À partir de 2000, le médecin a examiné les effets qu’avaient eus les orphelinats sur les enfants de la Roumanie post-communiste. Il a constaté que nombre de ces derniers présentaient de graves troubles du développement et des problèmes de santé mentale. Pour certains, leur enfermement dans des orphelinats avait même eu des répercussions physiques sur la taille de leur cerveau.

Pour Nelson, la Roumanie offre une mise en garde contre ce qui peut advenir lorsqu’un État tente de contrôler les droits relatifs à la reproduction. La loi votée en Alabama soulève des questions sur le type de soutien que l’État pourrait apporter si une femme n’avait pas la possibilité de mettre fin à sa grossesse alors qu’il est établi que le fœtus souffre d’importantes malformations congénitales. «L’État a-t-il les moyens de prendre en charge ces enfants et de soutenir les familles?», s’est-il inquiété lors d’une interview.

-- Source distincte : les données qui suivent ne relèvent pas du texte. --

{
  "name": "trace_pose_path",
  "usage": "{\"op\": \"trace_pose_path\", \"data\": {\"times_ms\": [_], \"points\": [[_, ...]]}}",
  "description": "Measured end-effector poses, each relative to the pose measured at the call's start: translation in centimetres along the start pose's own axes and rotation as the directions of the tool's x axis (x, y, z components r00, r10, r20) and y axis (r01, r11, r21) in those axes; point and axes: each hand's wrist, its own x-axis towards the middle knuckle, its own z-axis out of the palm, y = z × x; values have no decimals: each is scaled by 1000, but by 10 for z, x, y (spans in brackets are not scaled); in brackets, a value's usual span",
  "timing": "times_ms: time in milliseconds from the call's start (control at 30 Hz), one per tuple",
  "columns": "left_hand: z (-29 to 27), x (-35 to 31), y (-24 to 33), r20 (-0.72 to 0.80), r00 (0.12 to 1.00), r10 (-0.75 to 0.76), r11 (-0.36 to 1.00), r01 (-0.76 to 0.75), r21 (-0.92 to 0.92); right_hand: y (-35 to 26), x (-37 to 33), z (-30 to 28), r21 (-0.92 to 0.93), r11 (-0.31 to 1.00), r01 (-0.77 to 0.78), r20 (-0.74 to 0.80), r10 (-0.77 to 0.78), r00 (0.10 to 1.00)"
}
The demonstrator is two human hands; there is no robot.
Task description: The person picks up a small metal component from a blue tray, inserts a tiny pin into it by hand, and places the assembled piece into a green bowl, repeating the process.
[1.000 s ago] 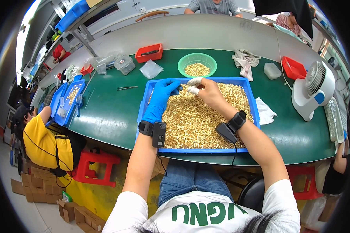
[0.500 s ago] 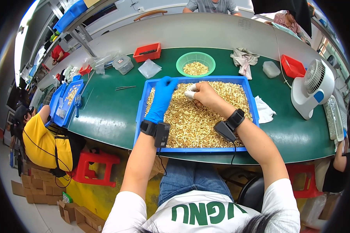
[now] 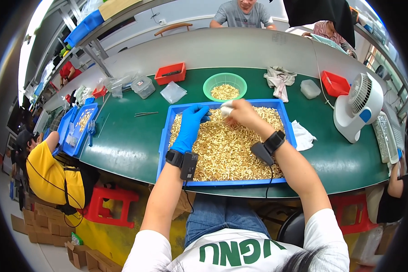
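A blue tray (image 3: pixel 164 149) lies before me, spread with many small cream and brass-coloured pieces (image 3: pixel 231 154). Over its far left part is my left hand (image 3: pixel 195 119) in a blue glove, fingers bent and drawn together; whatever they pinch is too small to make out. My right hand (image 3: pixel 242 113), with white coverings on some fingertips, hovers close beside it over the pieces. Motion smears its fingers, so their grip is unclear. Just beyond the tray stands a green mesh basket (image 3: pixel 240 87) holding more of the small pieces (image 3: pixel 225 92).
Tweezers (image 3: pixel 146 114) lie left of the tray. Behind are a red bin (image 3: pixel 179 75), a clear bag (image 3: pixel 173 92) and a crumpled cloth (image 3: pixel 280 81). A white fan (image 3: pixel 359 104) and a white cloth (image 3: pixel 304 136) are at the right. A co-worker (image 3: pixel 54 167) sits at the left.
The whole view has tilted, so the table sits slightly lower. My left hand has turned, its fingers now pointing right; my right hand has shifted a little right and is blurred.
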Motion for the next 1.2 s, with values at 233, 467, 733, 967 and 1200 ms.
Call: {"op": "trace_pose_path", "data": {"times_ms": [233,467,733,967,1200], "points": [[-8,2,-4,143,982,126,942,-164,294,-2,-7,5,-151,988,23,148,0,989],[-24,2,6,473,871,-136,663,-274,697,-8,-6,-8,-263,964,40,20,-36,999],[-22,4,19,194,979,68,905,-143,401,-7,-17,12,-398,813,425,133,-407,904],[-23,4,21,198,976,-92,984,119,-129,-14,-21,11,-415,820,395,50,-412,910],[-15,-1,25,211,973,-91,984,121,-132,-16,-22,11,-407,830,382,49,-397,916]]}}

Lors de l’effondrement du régime communiste roumain en décembre 1989, l’une des premières mesures du gouvernement transitoire fut d’annuler l’interdiction de l’avortement. La Roumanie demeure un pays très conservateur, où il y a eu ces dernières années de nouveaux appels à interdire l’avortement, menés notamment par l’Église orthodoxe, très influente, et d’autres groupes religieux.

Maria Bucur, autrice de Birth of Democratic Citizenship: Women and Power in Modern Romania (Naissance de la citoyenneté démocratique: les femmes et le pouvoir dans la Roumanie moderne), doute toutefois que ce mouvement puisse donner naissance à une réelle tendance politique.

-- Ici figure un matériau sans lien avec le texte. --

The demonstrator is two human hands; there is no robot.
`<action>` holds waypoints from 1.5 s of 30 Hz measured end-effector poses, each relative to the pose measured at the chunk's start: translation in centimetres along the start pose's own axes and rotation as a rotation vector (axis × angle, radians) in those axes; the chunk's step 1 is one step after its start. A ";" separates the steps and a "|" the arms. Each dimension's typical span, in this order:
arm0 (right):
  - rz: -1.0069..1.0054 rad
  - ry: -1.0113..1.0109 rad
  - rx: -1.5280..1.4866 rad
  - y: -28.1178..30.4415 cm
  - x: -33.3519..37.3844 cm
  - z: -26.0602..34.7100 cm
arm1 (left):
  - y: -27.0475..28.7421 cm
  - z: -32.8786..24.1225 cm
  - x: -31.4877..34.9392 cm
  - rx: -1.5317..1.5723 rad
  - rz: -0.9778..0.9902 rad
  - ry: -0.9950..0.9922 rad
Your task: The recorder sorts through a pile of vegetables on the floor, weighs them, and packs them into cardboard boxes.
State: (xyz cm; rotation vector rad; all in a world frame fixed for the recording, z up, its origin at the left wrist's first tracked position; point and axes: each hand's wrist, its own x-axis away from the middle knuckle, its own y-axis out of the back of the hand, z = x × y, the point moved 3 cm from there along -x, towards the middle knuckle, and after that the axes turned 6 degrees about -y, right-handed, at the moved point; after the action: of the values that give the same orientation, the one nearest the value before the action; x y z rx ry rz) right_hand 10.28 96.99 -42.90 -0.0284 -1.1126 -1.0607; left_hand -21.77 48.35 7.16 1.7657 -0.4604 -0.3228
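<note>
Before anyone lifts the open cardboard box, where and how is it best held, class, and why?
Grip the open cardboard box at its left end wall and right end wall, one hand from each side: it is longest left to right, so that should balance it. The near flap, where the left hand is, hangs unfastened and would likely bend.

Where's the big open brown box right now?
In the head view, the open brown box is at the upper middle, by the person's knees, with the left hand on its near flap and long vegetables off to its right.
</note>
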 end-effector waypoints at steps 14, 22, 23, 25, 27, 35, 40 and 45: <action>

 «Je pense que le souvenir de ce que cela était en réalité est encore trop présent dans l’esprit de la plupart des électeurs. Je ne pense pas qu’un politicien intelligent oserait une telle mesure», veut-elle croire.

Irina Ilisei, la féministe roumaine, s’inquiète de voir que plusieurs parties des États-Unis –un pays jadis pris comme exemple par la Roumanie– tentent aujourd’hui d’interdire ou de restreindre l’avortement. «En 1989, nous souhaitions bâtir une société démocratique, pluraliste, égalitaire pour les hommes et les femmes. Les États-Unis étaient notre principale source d’inspiration, se souvient-elle. Ce n’est plus le cas aujourd’hui.»